This movie is a cautionary tale… but not in the way it means to be. It tries, and fails, to be a clever satire and an ethical narrative about the dangers of giving up on your ideals in an attempt to gain success and sex in the facsimile world of Entertainment (... have any celebrity journalists ever actually concerned themselves with ethics?). But, quite unintentionally, this film instead shows the possible dangers of aligning your piece of art with a greater one.
Structurally it is a basic flashback story that begins at the end and then wraps around to the beginning to show us how the protagonist, step by plodding step, has reached his “sad” end. So we watch, with occasional laughs but general boredom, as an obnoxious Brit with a penchant for message t-shirts comes to America to achieve access in the glittering halls of American Media by being a snarky asshole to everyone he comes into contact with. He is rude even to those who attempt to show him some small measure of kindness… like those who inexplicably gave him a job in the first place, or those who continue to speak to him even after he has committed atrocious social offenses without a whiff of either willful anarchy or devious purpose, but merely from idiocy and dumb pride.

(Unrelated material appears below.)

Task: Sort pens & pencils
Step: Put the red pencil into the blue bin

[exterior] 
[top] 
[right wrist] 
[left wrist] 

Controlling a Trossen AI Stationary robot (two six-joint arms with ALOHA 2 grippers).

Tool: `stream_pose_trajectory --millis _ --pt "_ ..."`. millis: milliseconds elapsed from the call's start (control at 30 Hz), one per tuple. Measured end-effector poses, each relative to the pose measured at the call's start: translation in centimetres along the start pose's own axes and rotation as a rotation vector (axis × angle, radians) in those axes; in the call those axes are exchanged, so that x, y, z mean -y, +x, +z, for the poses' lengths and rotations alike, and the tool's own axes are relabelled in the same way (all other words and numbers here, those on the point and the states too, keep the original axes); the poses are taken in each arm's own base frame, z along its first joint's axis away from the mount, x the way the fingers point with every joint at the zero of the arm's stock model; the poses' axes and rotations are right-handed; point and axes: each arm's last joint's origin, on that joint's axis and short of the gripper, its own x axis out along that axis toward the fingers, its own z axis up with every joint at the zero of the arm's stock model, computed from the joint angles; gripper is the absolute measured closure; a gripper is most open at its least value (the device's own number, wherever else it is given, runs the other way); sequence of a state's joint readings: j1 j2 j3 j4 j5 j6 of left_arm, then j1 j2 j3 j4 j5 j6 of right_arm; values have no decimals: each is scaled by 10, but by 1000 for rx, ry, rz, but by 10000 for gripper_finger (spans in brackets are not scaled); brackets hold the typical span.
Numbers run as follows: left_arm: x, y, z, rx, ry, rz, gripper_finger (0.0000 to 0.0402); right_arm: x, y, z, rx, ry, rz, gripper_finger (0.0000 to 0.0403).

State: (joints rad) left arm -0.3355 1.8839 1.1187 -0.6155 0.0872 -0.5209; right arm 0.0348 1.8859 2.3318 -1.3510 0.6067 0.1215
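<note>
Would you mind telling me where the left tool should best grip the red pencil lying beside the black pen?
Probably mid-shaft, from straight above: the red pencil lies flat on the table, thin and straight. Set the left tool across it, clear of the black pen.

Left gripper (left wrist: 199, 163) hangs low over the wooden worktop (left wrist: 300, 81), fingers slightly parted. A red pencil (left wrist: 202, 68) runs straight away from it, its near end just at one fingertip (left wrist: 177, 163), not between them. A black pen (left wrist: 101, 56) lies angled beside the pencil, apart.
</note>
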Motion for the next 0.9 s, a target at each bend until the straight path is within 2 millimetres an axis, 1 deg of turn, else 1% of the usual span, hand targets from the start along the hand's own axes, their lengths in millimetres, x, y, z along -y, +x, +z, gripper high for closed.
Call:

As per the logic of such films he predictably gives up on enough of his original ideals and gets his shit together long enough to finally rise to the top of the celebrity journalist hierarchy and is nearly to bed down a truly stunning female specimen with questionable mental faculties... which, of course, is every man’s dream… and then we realize we have come around to the end of the story which was the beginning of the movie, and we know that the character’s defining moment has arrived. At the last possible moment, when all his hollow dreams are about to come true, he has a crisis of faith, and realizes his humanity and blah blah blah.
But the real story of this film is that the love interest for this emotional retard is signified with La Dolce Vita… because, as we learn in two key scenes, it is her favorite movie. Apparently, her writing a novel by hand in a well-worn leather journal is not enough to let us know that she is a true and authentic person, so we must also learn of her love of “classic” cinema. So he buys her a vinyl record of the soundtrack, and has a sweet little scene with her about midway through the film, sowing the narrative seeds that will eventually blossom at the end of the movie to bring us all redemption and validation. In fact, the film will actually end with them dancing in the Empire Fulton Ferry State Park beneath the Brooklyn Bridge on a Thursday night (that’s when they show movies there) as La Dolce Vita plays in the background… by the way, its playing without subtitles, which I guess means that everyone watching in the park that night speaks Italian?
Now, there is nothing intrinsically wrong with referencing other works of art in your own, in fact there is a glorious tradition of doing just that through out the history of Art. Hell, anyone remember the motivation for the Renaissance? Or the intense Humphrey Bogart obsession in Breathless? And there have been many great works of art devoted to detailing the ethical dangers of the world of Entertainment, which would make thematic sense to reference in this particular film. Celebrity by Woody Allen, Fake Plastic Trees by Radiohead, The Anniversary Party by Jennifer Jason Leigh and Alan Cumming, Mullholland Drive by David Lynch, and of course La Dolce Vita by Fellini. And there is no reason I can think of why someone else shouldn’t try to tackle this interesting subject again… all the stories of the world have already been told, but it is in our nature to keep telling and re-telling them in our own voice for our own time.
But this then is the real failure of How to Lose Friends and Alienate People… not that it just makes reference to other works of art greater than itself, but that it is ultimately afraid to speak with its own voice alone when it matters, and feels the need to prop itself up with our memories of La Dolce Vita. Sure, most of the time it seems like a brash and self-satisfied movie, and it sure tries hard to appear that way. But in key moments, it runs for safety and shows its deficiencies in character development and image construction. As already mentioned, it uses La Dolce Vita to inject an air of emotional complexity into the middle of the film for our hero and heroine. And it actually physically provides the backdrop for the heartwarming conclusion. Because, in truth, no other image in the film has even approached being worth repeated at the end. We might not have noticed this lack and just remembered a few tired laughs and some rude t-shirts, but the dearth of emotional imagery is made conspicuous by the interpolation of brilliant cinema from the past. And that is the true cautionary tale of this film… be careful how you reference art that is better than your own, it might just reveal the man behind the curtain.
(And speaking of referencing other films, it also makes several nonsensical allusions to The Big Lebowski, like the protagonist only drinking White Russians and him mistakenly calling one person “Mrs. Lebowski”. Is this only because Jeff Bridges appears in both films? Is there a greater significance? ... I guess we will never know.)